DevOps Practice

How to Calculate ROI on Infrastructure Automation

Infrastructure and cloud automation. You know you want it. Infrastructure as code and programmable infrastructure are hot topics these days. The possibilities opened by applying software development practices to infrastructure make the vision of transparent infrastructure closer than ever.

But before you start automating, you may want to look at the value you get from your investment and make sure your plan makes sense. After working in automation for over a decade, I’ve seen the importance of having a clear understanding of the value of automation time and again. It’s about time I write about calculating the return on investment (ROI) on infrastructure automation. But before getting to the specifics of infrastructure and cloud automation, it may be wise to start with the value of automation in general.

The Value of Automation

The equation is simple. You have a long, manual process. You figure out a way to automate it. Ta-da! What once took two hours now takes two minutes. And you save sweet 118 minutes.

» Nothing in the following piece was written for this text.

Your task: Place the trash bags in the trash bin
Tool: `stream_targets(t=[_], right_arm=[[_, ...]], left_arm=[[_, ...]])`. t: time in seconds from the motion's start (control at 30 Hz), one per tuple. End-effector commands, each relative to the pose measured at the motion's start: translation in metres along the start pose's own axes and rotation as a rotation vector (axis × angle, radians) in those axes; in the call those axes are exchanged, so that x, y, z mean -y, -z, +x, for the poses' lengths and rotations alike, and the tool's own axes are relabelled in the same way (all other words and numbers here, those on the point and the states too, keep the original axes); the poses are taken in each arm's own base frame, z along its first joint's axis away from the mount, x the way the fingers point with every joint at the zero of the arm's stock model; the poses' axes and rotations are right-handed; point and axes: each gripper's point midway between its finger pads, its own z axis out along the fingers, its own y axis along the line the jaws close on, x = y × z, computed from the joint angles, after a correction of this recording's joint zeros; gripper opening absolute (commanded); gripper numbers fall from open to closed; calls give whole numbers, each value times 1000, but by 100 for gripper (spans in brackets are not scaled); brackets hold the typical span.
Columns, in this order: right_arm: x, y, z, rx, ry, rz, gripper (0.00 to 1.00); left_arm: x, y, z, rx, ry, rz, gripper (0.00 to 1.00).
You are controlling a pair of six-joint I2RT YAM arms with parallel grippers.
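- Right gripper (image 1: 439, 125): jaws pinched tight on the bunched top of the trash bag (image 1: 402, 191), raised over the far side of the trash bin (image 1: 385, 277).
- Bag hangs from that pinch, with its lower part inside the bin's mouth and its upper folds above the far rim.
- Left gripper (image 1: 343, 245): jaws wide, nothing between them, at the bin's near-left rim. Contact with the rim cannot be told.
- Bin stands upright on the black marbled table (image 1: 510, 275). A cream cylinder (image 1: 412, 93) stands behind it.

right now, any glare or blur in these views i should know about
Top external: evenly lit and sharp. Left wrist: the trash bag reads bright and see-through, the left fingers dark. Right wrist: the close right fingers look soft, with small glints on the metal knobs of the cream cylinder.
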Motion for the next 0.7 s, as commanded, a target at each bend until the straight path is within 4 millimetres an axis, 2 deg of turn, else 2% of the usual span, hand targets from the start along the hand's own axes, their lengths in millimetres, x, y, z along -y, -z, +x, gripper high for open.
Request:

If you run this lovely piece of automation very frequently, the value is multiplied. Saving 118 minutes 10 times a day is very significant. Like magic.

The Value Formula

The formula for the value from automation can be very simple:

Time or Money Saved by Automating a Manual Task

Time or money saved by automating a manual task should include any benefit you can attribute to the automation. Here are some examples:

  1. The time saved by automation to accomplish a complex task (this process took eight hours. Automation does it in eight minutes. Now we can do it more often).
  2. The time saved for the person who used to do it manually (the person who used to do it manually now has eight free hours, while automation does the work).
  3. The time saved for a person who was waiting for the task to be completed (the person who used to wait eight hours for the task to be done, now waits eight minutes; they can do more).
  4. The time saved by not making human errors (the person who used to spend 10 hours troubleshooting after the eight-hour person finished saves 10 hours).
  5. The time saved by not having to document a manual process (the two people who spend five hours a month teaching other people how to do the eight-hour thing …).

Investment in Automation

Investment in automation is often naively calculated as the investment in building automation, but the real investment in automation also includes maintaining and supporting what you have built. So, if someone tells you it took five minutes to whip up this little Bash script, ask yourself what it would look like to update it and support it forever (and when there are 300 more of these scripts). Your calculation of the investment in automation must include building, maintaining and supporting your automation.

What Should I Automate?

The formula makes it easy to decide what your automation targets should be—or, in other words, where you would find the most value in automation.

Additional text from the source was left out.